Да, были странности у А. Иванова к тому времени, и подмечали их не одни художники. Жизнь в одиночестве накладывала заметный отпечаток на внутренний облик художника. В нем стала развиваться подозрительность к окружающим его людям. Еще в 1838 году, по возвращении из Неаполя, он посчитал, что в мастерской недостает некоторых предметов, дорогих его сердцу. Позже обеспокоило его то, что в его отсутствие из запертой мастерской были похищены деньги. «Наконец, он решил, — пишет М. Алпатов, — что кто-то в его отсутствии переворошил бумаги, причем ему показалось, что вещи посыпаны каким-то порошком, от прикосновения которого он почувствовал боль в руке. На самочувствие Иванова влияло и то, что каждодневный быт его становился все более беспорядочным. Погруженный в труды, он стал обходиться без обеда, питался сухим хлебом, который носил в кармане, варил себе кофе сам, доставая воду из соседнего колодца…
В тех случаях, когда друзьям удавалось затащить его в ресторан и там он отступал от обычных правил своей монашеской трапезы, ему становилось дурно, точно от отравления.
Все это содействовало развитию в нем болезненной мнительности… Уже в 1844 году Ф. А. Моллер жаловался Гоголю, что Иванов стал недоверчив к людям»[87].
Среди превосходных акварелей, сделанных в 1844 году талантливым и остроумным М. И. Скотти для альбома Кривцова и изображающих в юмористическом виде русских пенсионеров, был представлен и Александр Иванов.
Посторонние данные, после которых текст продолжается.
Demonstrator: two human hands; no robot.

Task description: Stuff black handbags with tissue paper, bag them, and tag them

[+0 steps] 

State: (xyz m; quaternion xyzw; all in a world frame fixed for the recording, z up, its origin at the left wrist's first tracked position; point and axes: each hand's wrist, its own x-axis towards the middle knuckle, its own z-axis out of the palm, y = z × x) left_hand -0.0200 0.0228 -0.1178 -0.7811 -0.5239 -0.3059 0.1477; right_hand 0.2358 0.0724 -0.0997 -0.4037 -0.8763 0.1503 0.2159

С больными глазами, в очках, нахлобучив огромную шляпу, закинув на плечи плащ, из-под которого высовывается сюртук, обдерганные панталоны и коренастые ноги в башмаках, идет зимой по Рипетте, опираясь на суковатую палку, скучный одинокий странник.
Этот же человек, находясь летом 1844 года в Неаполе, едва прослышав о смерти поэта Е. Баратынского, оставившего в чужом краю одинокими жену и трех детей, едва знакомый им, принялся утешать их, пригласил жить в свой дом…
Воистину он не знал цены ни себе, ни своему творчеству.
Старик М. Н. Воробьев, чудак и человек весьма суеверный, приехав в Рим и вместе с А. Ивановым навестив Овербека, по выходе из мастерской немца даже остановился в недоумении, услышав от Иванова, что все живописцы и сам он должны у Овербека учиться.
— Или я, братец, на старости лет выжил из ума, или ты свихнулся, — отвечал Иванову известный пейзажист. — Не тебе приходится учиться у Овербека, а он должен учиться у тебя!
Впрочем, мнительность А. Иванова, мешала ему правильно судить об истинном отношении к нему молодых пенсионеров.
Исправить его суждение помогают записки талантливого скульптора Н. А. Рамазанова, — в ту пору озорного гуляки и одного из активнейших участников всех застолий русских молодых пенсионеров, живущих в Риме.
В 1845 году, Н. А. Рамазанов получил письмо от родных из Петербурга, с известием, что актер В. А. Каратыгин[88] едет с семейством в Италию и просит его быть путеводителем по Риму. Каратыгины приехали. После обоюдных приветствий выяснилось, что путешественники хотят видеть Рим в пять дней.
— Это невозможно! — возразил скульптор, — помилуйте, товарищ мой, архитектор Бенуа посвятил исключительно изучению Рима четыре года, да и тут сознается, что едва узнал Рим наполовину…
И помчался в коляске с гостями к собору Св. Петра, а затем к катакомбам Св. Панкратия.
Посещение катакомб навело ужас на путешественников; но когда они покинули подземные переходы и вышли в сад, окружающий церковь, все явилось им еще в более ослепительном блеске красок, жизни и движенья.
Вечер был восхитительный…
Предоставим слово Н. А. Рамазанову.
«Ну что, как приезжие? Что Каратыгины? — спрашивают меня товарищи.
— Показал главное, по возможности, — ответил я.